Work instruction
The expected output is the data below, character for character, without its pictures.

Stored data
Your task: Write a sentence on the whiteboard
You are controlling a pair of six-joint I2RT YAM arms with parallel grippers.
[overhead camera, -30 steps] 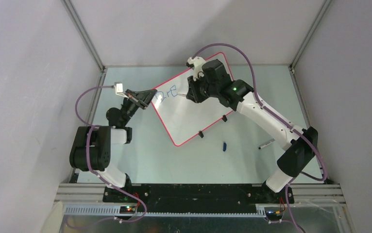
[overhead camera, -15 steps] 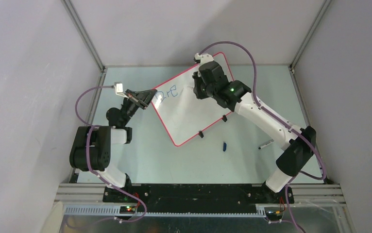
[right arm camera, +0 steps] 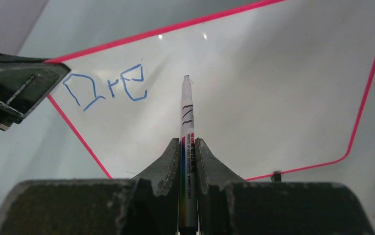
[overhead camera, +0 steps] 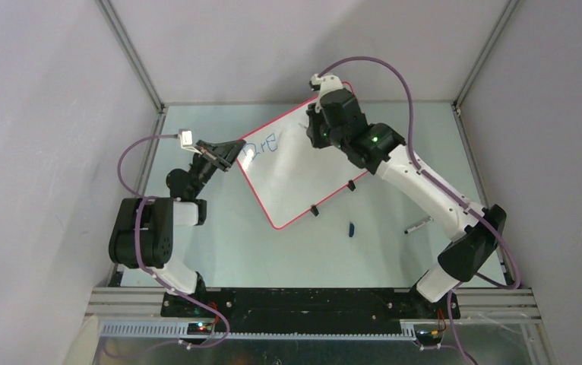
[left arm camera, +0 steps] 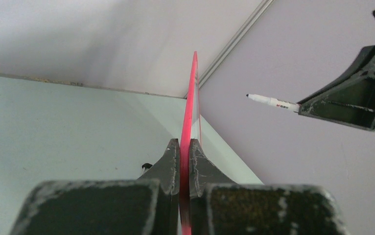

Solution
Your task: Write a sentence on the whiteboard
You are controlling a pair of six-joint I2RT YAM arms with parallel grippers.
[overhead camera, -30 steps] 
[overhead camera, -15 steps] 
[right arm camera, +0 steps] 
[overhead camera, +0 steps] 
[left arm camera, +0 steps] 

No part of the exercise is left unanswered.